=== Section Start ===

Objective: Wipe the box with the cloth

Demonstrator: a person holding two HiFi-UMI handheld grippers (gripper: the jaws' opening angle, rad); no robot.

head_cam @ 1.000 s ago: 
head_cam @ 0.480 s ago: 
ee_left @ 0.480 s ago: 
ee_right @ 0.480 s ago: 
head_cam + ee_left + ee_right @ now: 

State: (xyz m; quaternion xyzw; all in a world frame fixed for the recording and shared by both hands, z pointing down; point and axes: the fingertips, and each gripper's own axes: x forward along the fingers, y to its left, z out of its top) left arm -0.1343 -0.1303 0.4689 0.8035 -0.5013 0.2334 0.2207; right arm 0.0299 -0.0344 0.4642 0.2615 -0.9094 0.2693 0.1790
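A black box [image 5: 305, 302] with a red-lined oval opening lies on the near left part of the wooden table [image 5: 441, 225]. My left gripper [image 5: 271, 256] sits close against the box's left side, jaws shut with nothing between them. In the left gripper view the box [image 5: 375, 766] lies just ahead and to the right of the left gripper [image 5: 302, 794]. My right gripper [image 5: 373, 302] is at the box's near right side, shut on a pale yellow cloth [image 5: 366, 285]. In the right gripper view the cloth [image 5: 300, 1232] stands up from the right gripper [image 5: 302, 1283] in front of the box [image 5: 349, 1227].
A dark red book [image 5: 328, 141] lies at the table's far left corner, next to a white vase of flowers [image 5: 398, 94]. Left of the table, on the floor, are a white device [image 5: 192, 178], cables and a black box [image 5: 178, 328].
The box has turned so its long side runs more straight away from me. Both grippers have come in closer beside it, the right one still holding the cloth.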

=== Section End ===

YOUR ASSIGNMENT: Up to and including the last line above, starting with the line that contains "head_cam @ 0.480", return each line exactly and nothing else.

EXERCISE OUTPUT:
head_cam @ 0.480 s ago: 
ee_left @ 0.480 s ago: 
ee_right @ 0.480 s ago: 
head_cam + ee_left + ee_right @ now: 

State: (xyz m; quaternion xyzw; all in a world frame fixed for the recording and shared by both hands, z pointing down; point and axes: the fingertips, and each gripper's own axes: x forward along the fingers, y to its left, z out of its top) left arm -0.1343 -0.1303 0.4689 0.8035 -0.5013 0.2334 0.2207; right arm 0.0299 -0.0344 0.4642 0.2615 -0.9094 0.2693 0.1790
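A black box [image 5: 305, 302] with a red-lined oval opening lies on the near left part of the wooden table [image 5: 441, 225]. My left gripper [image 5: 271, 256] sits close against the box's left side, jaws shut with nothing between them. In the left gripper view the box [image 5: 375, 766] lies just ahead and to the right of the left gripper [image 5: 302, 794]. My right gripper [image 5: 373, 302] is at the box's near right side, shut on a pale yellow cloth [image 5: 366, 285]. In the right gripper view the cloth [image 5: 300, 1232] stands up from the right gripper [image 5: 302, 1283] in front of the box [image 5: 349, 1227].
A dark red book [image 5: 328, 141] lies at the table's far left corner, next to a white vase of flowers [image 5: 398, 94]. Left of the table, on the floor, are a white device [image 5: 192, 178], cables and a black box [image 5: 178, 328].
The box has turned so its long side runs more straight away from me. Both grippers have come in closer beside it, the right one still holding the cloth.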

This exercise has been worked through to completion.